EXERCISE PROMPT >>
The answer must repeat each line of the material exactly.

DATASET EXTRACT >>

━━━━━━━━━━

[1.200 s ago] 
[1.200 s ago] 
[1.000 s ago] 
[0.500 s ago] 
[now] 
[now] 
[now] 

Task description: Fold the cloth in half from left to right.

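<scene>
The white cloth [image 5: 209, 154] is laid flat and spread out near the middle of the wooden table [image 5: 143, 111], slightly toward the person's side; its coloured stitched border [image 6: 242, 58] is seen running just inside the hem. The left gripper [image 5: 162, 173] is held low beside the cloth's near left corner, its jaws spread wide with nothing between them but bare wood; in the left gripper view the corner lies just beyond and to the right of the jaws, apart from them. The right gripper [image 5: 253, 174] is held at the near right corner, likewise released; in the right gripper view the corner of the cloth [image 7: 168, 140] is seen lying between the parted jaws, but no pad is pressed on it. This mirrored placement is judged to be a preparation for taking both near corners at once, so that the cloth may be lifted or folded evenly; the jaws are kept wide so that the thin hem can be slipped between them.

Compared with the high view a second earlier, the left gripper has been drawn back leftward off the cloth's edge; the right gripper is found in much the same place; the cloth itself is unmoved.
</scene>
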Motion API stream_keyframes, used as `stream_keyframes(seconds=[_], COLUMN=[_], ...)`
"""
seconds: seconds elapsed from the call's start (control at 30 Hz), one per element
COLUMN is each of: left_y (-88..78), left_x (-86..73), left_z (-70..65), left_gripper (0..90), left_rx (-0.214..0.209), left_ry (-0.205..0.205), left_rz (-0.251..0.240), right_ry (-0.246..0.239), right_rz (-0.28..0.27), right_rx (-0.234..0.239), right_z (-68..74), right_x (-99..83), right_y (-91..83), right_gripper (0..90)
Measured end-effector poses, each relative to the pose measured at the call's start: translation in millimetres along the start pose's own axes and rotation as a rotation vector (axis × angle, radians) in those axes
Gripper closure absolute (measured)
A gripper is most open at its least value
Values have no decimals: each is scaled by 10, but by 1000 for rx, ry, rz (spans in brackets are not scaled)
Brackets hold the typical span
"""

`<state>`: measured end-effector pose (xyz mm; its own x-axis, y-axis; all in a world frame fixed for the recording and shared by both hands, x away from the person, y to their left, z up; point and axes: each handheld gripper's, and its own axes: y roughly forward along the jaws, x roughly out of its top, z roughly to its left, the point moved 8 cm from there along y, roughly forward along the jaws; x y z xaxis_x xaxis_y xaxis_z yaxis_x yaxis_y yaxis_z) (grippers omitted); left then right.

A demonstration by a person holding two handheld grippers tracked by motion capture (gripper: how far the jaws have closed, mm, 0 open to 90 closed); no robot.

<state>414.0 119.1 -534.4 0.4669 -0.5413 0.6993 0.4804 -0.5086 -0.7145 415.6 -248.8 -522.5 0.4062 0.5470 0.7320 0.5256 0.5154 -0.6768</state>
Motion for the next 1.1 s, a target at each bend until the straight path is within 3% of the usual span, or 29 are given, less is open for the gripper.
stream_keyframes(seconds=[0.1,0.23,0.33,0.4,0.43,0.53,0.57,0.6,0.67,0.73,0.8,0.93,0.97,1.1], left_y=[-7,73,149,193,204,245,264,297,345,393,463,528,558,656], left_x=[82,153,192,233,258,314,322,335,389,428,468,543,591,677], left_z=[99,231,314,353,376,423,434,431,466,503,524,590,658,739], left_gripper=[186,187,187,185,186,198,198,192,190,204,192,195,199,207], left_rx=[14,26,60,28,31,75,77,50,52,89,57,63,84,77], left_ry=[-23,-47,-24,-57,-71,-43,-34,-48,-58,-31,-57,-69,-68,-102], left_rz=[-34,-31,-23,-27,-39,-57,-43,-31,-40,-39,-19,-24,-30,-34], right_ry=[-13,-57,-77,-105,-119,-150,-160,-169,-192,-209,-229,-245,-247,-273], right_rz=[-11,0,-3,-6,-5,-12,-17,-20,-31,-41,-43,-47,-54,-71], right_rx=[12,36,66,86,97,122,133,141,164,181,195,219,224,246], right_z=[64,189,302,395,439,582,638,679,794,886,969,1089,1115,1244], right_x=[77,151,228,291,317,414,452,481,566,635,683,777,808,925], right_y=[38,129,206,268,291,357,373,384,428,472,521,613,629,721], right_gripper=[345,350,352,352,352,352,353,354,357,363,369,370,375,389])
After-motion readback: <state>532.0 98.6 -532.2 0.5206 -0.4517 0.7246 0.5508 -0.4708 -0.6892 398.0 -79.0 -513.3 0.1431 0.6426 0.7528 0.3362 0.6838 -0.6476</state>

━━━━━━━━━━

TASK RESULT >>
[1.200 s ago] 
[1.200 s ago] 
[1.000 s ago] 
[0.500 s ago] 
[now] 
[now] 
[now] 

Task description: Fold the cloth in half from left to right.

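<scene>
The white cloth [image 5: 209, 154] is laid flat and spread out near the middle of the wooden table [image 5: 143, 111], slightly toward the person's side; its coloured stitched border [image 6: 242, 58] is seen running just inside the hem. The left gripper [image 5: 162, 173] is held low beside the cloth's near left corner, its jaws spread wide with nothing between them but bare wood; in the left gripper view the corner lies just beyond and to the right of the jaws, apart from them. The right gripper [image 5: 253, 174] is held at the near right corner, likewise released; in the right gripper view the corner of the cloth [image 7: 168, 140] is seen lying between the parted jaws, but no pad is pressed on it. This mirrored placement is judged to be a preparation for taking both near corners at once, so that the cloth may be lifted or folded evenly; the jaws are kept wide so that the thin hem can be slipped between them.

Compared with the high view a second earlier, the left gripper has been drawn back leftward off the cloth's edge; the right gripper is found in much the same place; the cloth itself is unmoved.
</scene>
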Motion API stream_keyframes, used as `stream_keyframes(seconds=[_], COLUMN=[_], ...)`
"""
seconds: seconds elapsed from the call's start (control at 30 Hz), one per element
COLUMN is each of: left_y (-88..78), left_x (-86..73), left_z (-70..65), left_gripper (0..90), left_rx (-0.214..0.209), left_ry (-0.205..0.205), left_rz (-0.251..0.240), right_ry (-0.246..0.239), right_rz (-0.28..0.27), right_rx (-0.234..0.239), right_z (-68..74), right_x (-99..83), right_y (-91..83), right_gripper (0..90)
Measured end-effector poses, each relative to the pose measured at the call's start: translation in millimetres along the start pose's own axes and rotation as a rotation vector (axis × angle, radians) in those axes
Gripper closure absolute (measured)
A gripper is most open at its least value
Values have no decimals: each is scaled by 10, but by 1000 for rx, ry, rz (spans in brackets are not scaled)
Brackets hold the typical span
"""

`<state>`: measured end-effector pose (xyz mm; its own x-axis, y-axis; all in a world frame fixed for the recording and shared by both hands, x away from the person, y to their left, z up; point and axes: each handheld gripper's, and its own axes: y roughly forward along the jaws, x roughly out of its top, z roughly to its left, the point moved 8 cm from there along y, roughly forward along the jaws; x y z xaxis_x xaxis_y xaxis_z yaxis_x yaxis_y yaxis_z) (grippers omitted); left then right.

A demonstration by a person holding two handheld grippers tracked by motion capture (gripper: how far the jaws have closed, mm, 0 open to 90 closed); no robot.

<state>414.0 119.1 -534.4 0.4669 -0.5413 0.6993 0.4804 -0.5086 -0.7145 415.6 -248.8 -522.5 0.4062 0.5470 0.7320 0.5256 0.5154 -0.6768</state>
Motion for the next 1.1 s, a target at each bend until the straight path is within 3% of the usual span, or 29 are given, less is open for the gripper.
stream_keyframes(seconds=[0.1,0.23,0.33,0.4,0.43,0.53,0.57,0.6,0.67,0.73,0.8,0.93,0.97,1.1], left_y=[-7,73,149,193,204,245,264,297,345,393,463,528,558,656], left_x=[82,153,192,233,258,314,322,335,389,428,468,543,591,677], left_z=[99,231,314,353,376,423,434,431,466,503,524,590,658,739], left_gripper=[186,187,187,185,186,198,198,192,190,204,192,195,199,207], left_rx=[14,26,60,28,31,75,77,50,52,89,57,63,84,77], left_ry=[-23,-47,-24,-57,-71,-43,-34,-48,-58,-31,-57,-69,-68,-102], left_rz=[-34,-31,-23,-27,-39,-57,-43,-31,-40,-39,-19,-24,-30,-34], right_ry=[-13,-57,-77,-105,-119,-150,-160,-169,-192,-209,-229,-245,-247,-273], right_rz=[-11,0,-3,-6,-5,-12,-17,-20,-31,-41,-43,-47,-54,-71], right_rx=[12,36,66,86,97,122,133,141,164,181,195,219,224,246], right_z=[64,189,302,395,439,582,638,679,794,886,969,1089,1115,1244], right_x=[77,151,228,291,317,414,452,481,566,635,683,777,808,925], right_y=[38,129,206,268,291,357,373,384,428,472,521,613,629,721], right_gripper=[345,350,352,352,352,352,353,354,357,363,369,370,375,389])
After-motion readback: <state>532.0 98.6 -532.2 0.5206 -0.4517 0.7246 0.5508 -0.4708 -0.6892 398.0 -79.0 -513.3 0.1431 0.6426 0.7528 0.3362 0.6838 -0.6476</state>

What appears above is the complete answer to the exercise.